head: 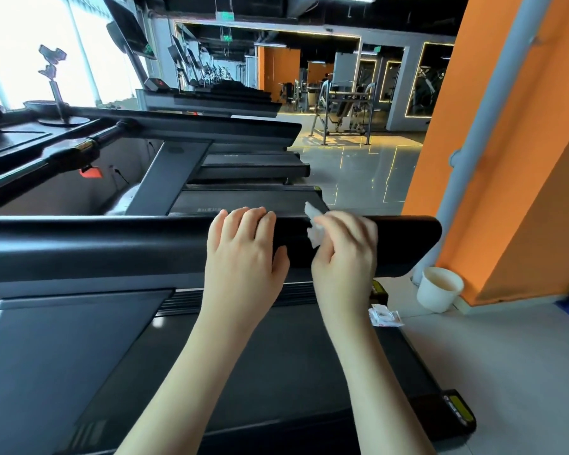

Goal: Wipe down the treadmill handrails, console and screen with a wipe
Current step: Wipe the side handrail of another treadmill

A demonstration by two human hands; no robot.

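Smooth satin-sheen plastic on the long black treadmill handrail [112,244]. The crumpled white wipe [313,233]: thin, soft, matt, fibrous. The black treadmill belt [276,356]: matt, rubbery. The white paper cup [436,295]: matt. The grey tiled floor [358,172]: glossy, reflective.

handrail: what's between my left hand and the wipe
Only a short bare stretch of black handrail separates the left hand from the wipe pinched in the right hand, seen in the head view.
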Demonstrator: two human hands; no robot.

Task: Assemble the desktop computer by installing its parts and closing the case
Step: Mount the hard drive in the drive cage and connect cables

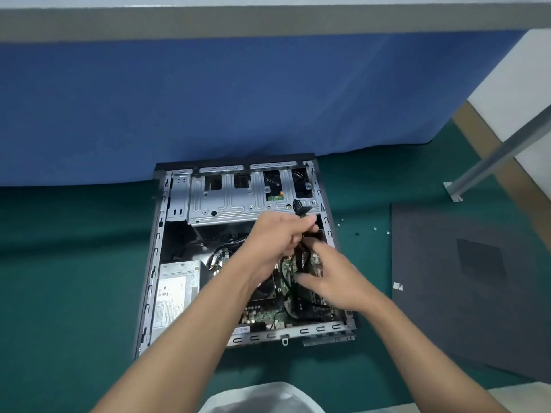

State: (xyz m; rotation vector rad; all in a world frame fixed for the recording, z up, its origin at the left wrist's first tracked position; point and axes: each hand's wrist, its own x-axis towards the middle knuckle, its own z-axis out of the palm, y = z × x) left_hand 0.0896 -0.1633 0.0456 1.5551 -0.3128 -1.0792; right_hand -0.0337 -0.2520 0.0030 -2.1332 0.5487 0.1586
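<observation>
A blue partition fills the background under a grey ledge, and below it spreads a green floor on which everything lies. At the right a slanted metal leg stands on this floor with its foot plate. The dark grey side panel lies flat to the right of the computer, apart from it, with a vent grid in its middle and a small white sticker near its left edge. The computer case lies on its side, open face up, its far end against the partition. Inside, the silver drive cage spans the far end, the power supply sits in the near left corner with its label up, and the green motherboard covers the near right part (largely hidden by the forearms). Both hands reach in over the board. The left hand is curled into a fist round a black cable, whose connector sticks up above the knuckles in front of the drive cage. The right hand hovers just below and beside it, blurred, fingers pointing down toward the board near more black wiring; I cannot tell whether it grips anything. A few small screws lie scattered on the floor between the case and the panel.
</observation>
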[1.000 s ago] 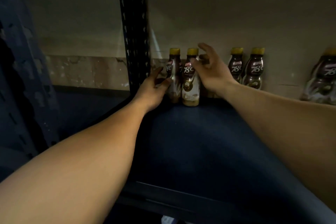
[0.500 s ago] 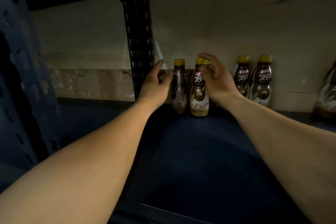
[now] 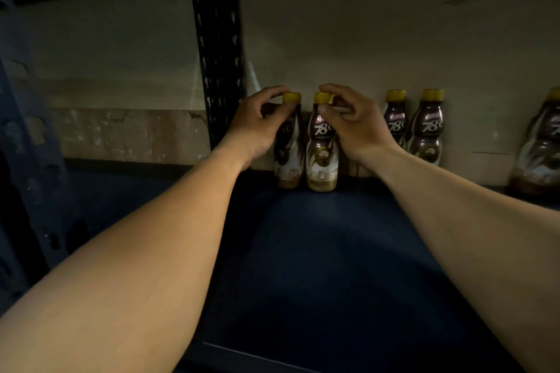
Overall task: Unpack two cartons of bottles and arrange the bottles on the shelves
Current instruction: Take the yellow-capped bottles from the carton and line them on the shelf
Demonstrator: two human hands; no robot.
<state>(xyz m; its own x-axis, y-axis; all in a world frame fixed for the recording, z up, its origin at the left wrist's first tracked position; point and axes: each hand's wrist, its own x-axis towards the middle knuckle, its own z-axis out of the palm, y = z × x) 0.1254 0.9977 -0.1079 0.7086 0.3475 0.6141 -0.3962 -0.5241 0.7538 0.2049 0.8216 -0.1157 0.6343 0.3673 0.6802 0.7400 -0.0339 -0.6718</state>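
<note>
Squaring the pair: the left bottle (image 3: 288, 148) and the right bottle (image 3: 321, 157) stand upright and touching at the far edge of the shelf (image 3: 333, 266).
Left hand: the left hand (image 3: 257, 124) pinches the left bottle's yellow cap, its fingers (image 3: 272, 90) narrow and curled over the top with the thumb in front.
Right hand: the right hand (image 3: 357, 127) pinches the right bottle at cap and neck, fingers narrow.
Doing it well: the left bottle's label seems turned aside while its neighbour's faces near, so a twist at the cap should match them. Keep both bases flat on the shelf and turn rather than push, as a shove that high would likely tip these waisted bottles.
Bottles counted: five in view. The pair is joined by a third bottle (image 3: 395, 124) and a fourth bottle (image 3: 427, 130) further right, and a fifth bottle (image 3: 539, 157) cut off at the right edge. A yellow sliver behind the right hand may be a sixth; I cannot tell.
Cartons counted: none in view.
Surroundings: the wall (image 3: 363, 24) runs behind the row, and one upright post (image 3: 218, 54) stands just left of the pair.
</note>
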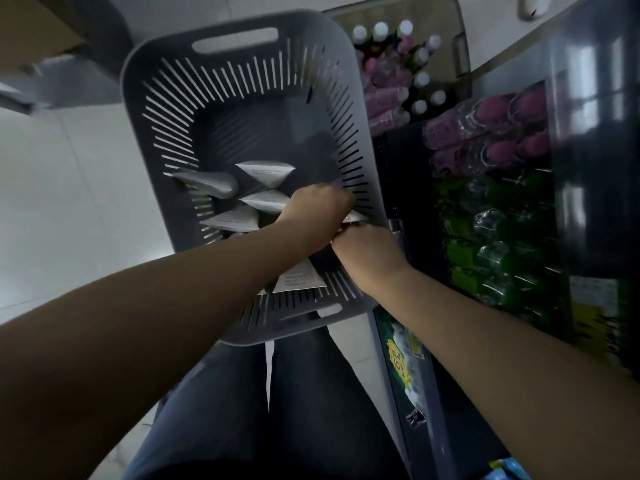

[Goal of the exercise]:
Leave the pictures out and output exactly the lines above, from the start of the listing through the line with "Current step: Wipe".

[Problem solution]:
head: 

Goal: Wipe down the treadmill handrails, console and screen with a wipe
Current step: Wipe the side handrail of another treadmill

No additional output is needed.